◆ WHAT IS NEEDED
Could the entries below be reproduced exactly, with the images removed?

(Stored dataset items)

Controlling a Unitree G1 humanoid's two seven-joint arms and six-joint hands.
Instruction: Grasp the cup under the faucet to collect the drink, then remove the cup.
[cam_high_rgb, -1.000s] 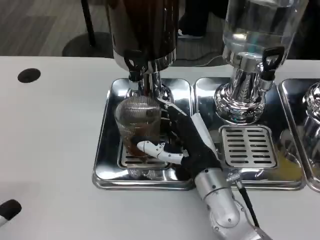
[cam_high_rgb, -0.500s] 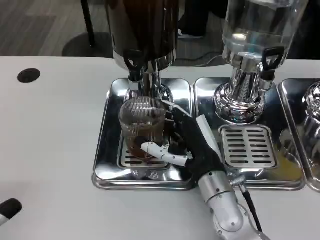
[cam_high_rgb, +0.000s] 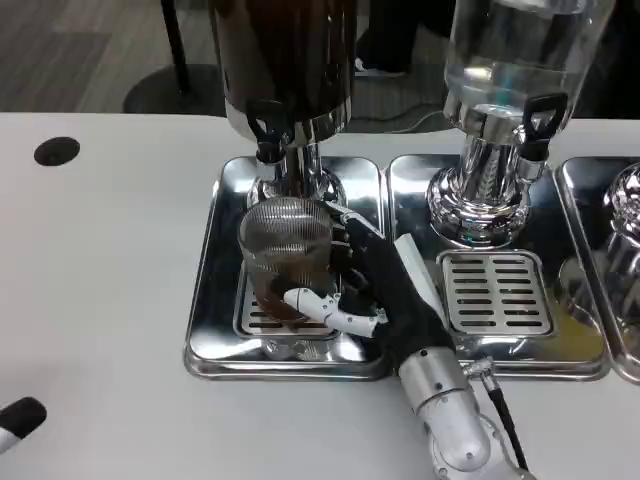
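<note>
A clear ribbed cup (cam_high_rgb: 283, 255) with dark drink in its bottom stands on the drip grille of the left steel tray (cam_high_rgb: 215, 300), just below the black faucet (cam_high_rgb: 268, 128) of the dark drink dispenser. My right hand (cam_high_rgb: 375, 290) grips the cup from its right side, with the thumb across the front near its base and the other fingers behind it. A fingertip of my left hand (cam_high_rgb: 18, 418) shows at the lower left edge, far from the cup; whether that hand is open or closed is hidden.
A second dispenser (cam_high_rgb: 500, 110) with clear liquid stands on the middle tray (cam_high_rgb: 500, 300) to the right. A third tray (cam_high_rgb: 615, 280) sits at the right edge. A black hole (cam_high_rgb: 57, 151) marks the white table at the back left.
The cup and my right hand have shifted slightly to the right on the grille. The left hand has stayed put.
</note>
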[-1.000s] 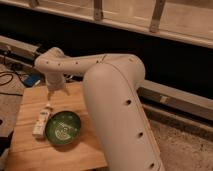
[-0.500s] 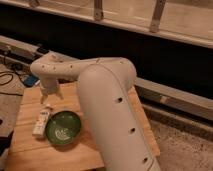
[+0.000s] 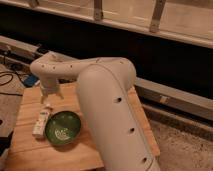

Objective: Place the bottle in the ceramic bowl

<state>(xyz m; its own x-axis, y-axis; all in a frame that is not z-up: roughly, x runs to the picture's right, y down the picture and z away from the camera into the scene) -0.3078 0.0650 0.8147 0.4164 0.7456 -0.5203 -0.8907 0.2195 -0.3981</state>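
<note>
The bottle [image 3: 42, 121] is small, slim and white with a greenish label. It lies on the wooden table [image 3: 30, 150], just left of the ceramic bowl [image 3: 62, 128]. The bowl is round, dark green, with a pale speckled pattern inside. My gripper [image 3: 50, 97] hangs from the white arm [image 3: 100, 95] just above the bottle's far end, behind and left of the bowl. The fingers point down with a gap between them, and nothing is in them.
Black cables [image 3: 10, 75] and a blue object [image 3: 31, 80] lie on the floor left of the table. A dark wall with a metal rail [image 3: 165, 95] runs behind. The arm's large white body covers the table's right part.
My gripper has moved left and down, from above the table's back toward the bottle's far end. The bottle and the bowl have not moved.
</note>
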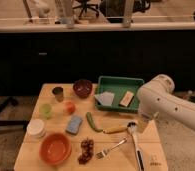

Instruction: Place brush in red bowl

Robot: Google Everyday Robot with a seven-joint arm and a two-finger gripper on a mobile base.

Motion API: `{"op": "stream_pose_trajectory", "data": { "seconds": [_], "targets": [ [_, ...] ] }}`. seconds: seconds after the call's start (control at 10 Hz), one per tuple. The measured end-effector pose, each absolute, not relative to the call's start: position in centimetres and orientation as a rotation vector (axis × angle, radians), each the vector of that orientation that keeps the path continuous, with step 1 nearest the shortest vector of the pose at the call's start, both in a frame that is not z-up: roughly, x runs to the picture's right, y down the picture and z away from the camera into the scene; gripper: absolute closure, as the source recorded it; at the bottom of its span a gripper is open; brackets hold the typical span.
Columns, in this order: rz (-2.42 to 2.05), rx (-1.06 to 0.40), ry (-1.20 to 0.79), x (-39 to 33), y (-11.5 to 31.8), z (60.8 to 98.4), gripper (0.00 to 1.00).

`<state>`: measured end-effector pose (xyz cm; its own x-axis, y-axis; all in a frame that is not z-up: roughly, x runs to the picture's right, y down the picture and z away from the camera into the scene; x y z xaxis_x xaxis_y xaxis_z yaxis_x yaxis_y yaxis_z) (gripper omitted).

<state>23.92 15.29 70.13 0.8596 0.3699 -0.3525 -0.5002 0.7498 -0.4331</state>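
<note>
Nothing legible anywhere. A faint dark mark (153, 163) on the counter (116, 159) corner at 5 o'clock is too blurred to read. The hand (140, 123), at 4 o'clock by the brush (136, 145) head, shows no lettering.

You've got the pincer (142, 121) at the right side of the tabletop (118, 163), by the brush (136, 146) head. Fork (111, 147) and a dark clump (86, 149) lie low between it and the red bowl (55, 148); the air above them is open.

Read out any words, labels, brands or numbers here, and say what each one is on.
No text is legible.
Small mark on the table, near right corner: too blurred to read.
The brush, red bowl and green tray show no lettering.
The gripper, at the end of the white arm beside the brush head, shows none either.
</note>
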Motion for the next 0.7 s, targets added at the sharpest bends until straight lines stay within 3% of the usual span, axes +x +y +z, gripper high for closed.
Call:
{"op": "stream_pose_trajectory", "data": {
  "seconds": [0.5,0.7],
  "targets": [
    [0.669,-0.619,0.122,23.1,18.5,71.6,0.2],
    [0.741,-0.637,0.163,23.6,19.8,71.5,0.2]
  ]
}}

◆ RESULT FOR THIS EXERCISE
Controlling a Unitree G1 humanoid's two seven-joint arms and six-joint hands.
Instruction: Grasp the cup under the faucet to collect the drink, then remove the cup.
[cam_high_rgb, -1.000s] 
[cam_high_rgb, -0.500s] 
[cam_high_rgb, +0.000s] 
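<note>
A clear ribbed cup (cam_high_rgb: 283, 255) with dark drink in its bottom stands on the drip grille of the left steel tray (cam_high_rgb: 215, 300), just below the black faucet (cam_high_rgb: 268, 128) of the dark drink dispenser. My right hand (cam_high_rgb: 375, 290) grips the cup from its right side, with the thumb across the front near its base and the other fingers behind it. A fingertip of my left hand (cam_high_rgb: 18, 418) shows at the lower left edge, far from the cup; whether that hand is open or closed is hidden.
A second dispenser (cam_high_rgb: 500, 110) with clear liquid stands on the middle tray (cam_high_rgb: 500, 300) to the right. A third tray (cam_high_rgb: 615, 280) sits at the right edge. A black hole (cam_high_rgb: 57, 151) marks the white table at the back left.
The cup and my right hand have shifted slightly to the right on the grille. The left hand has stayed put.
</note>
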[-1.000s] 
[-0.500s] 
[+0.000s] 

Objective: Place the bottle in the ceramic bowl

<state>(xyz m; its own x-axis, y-axis; all in a frame that is not z-up: roughly, x runs to the picture's right, y down the picture and z away from the camera into the scene) -0.3078 0.0650 0.8147 0.4164 0.7456 -0.5203 -0.8907 0.2195 -0.3981</state>
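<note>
The bottle [image 3: 42, 121] is small, slim and white with a greenish label. It lies on the wooden table [image 3: 30, 150], just left of the ceramic bowl [image 3: 62, 128]. The bowl is round, dark green, with a pale speckled pattern inside. My gripper [image 3: 50, 97] hangs from the white arm [image 3: 100, 95] just above the bottle's far end, behind and left of the bowl. The fingers point down with a gap between them, and nothing is in them.
Black cables [image 3: 10, 75] and a blue object [image 3: 31, 80] lie on the floor left of the table. A dark wall with a metal rail [image 3: 165, 95] runs behind. The arm's large white body covers the table's right part.
My gripper has moved left and down, from above the table's back toward the bottle's far end. The bottle and the bowl have not moved.
</note>
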
Instruction: Place brush in red bowl

Robot: Google Everyday Robot with a seven-joint arm and a two-finger gripper on a mobile base.

Motion API: `{"op": "stream_pose_trajectory", "data": { "seconds": [_], "targets": [ [_, ...] ] }}`. seconds: seconds after the call's start (control at 10 Hz), one per tuple. The measured end-effector pose, each absolute, not relative to the call's start: position in centimetres and orientation as a rotation vector (axis × angle, radians), each the vector of that orientation that keeps the path continuous, with step 1 nearest the shortest vector of the pose at the call's start, both in a frame that is not z-up: roughly, x runs to the picture's right, y down the picture and z away from the camera into the scene; gripper: absolute closure, as the source recorded it; at the bottom of its span a gripper is open; brackets hold the typical span.
Columns, in this order: rz (-2.42 to 2.05), rx (-1.06 to 0.40), ry (-1.20 to 0.79), x (-39 to 33), y (-11.5 to 31.8), z (60.8 to 98.4), gripper (0.00 to 1.00).

`<state>`: measured end-effector pose (xyz cm; its own x-axis, y-axis; all in a frame that is not z-up: roughly, x runs to the picture's right, y down the picture and z away from the camera into the scene; x y z xaxis_x xaxis_y xaxis_z yaxis_x yaxis_y yaxis_z) (gripper omitted).

<state>23.92 15.29 70.13 0.8596 0.3699 -0.3525 -0.5002 0.7498 -0.4331</state>
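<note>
Nothing legible anywhere. A faint dark mark (153, 163) on the counter (116, 159) corner at 5 o'clock is too blurred to read. The hand (140, 123), at 4 o'clock by the brush (136, 145) head, shows no lettering.

You've got the pincer (142, 121) at the right side of the tabletop (118, 163), by the brush (136, 146) head. Fork (111, 147) and a dark clump (86, 149) lie low between it and the red bowl (55, 148); the air above them is open.

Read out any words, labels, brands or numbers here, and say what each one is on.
No text is legible.
Small mark on the table, near right corner: too blurred to read.
The brush, red bowl and green tray show no lettering.
The gripper, at the end of the white arm beside the brush head, shows none either.
</note>
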Motion for the next 0.7 s, targets added at the sharpest bends until straight lines stay within 3% of the usual span, axes +x +y +z, gripper high for closed.
Call:
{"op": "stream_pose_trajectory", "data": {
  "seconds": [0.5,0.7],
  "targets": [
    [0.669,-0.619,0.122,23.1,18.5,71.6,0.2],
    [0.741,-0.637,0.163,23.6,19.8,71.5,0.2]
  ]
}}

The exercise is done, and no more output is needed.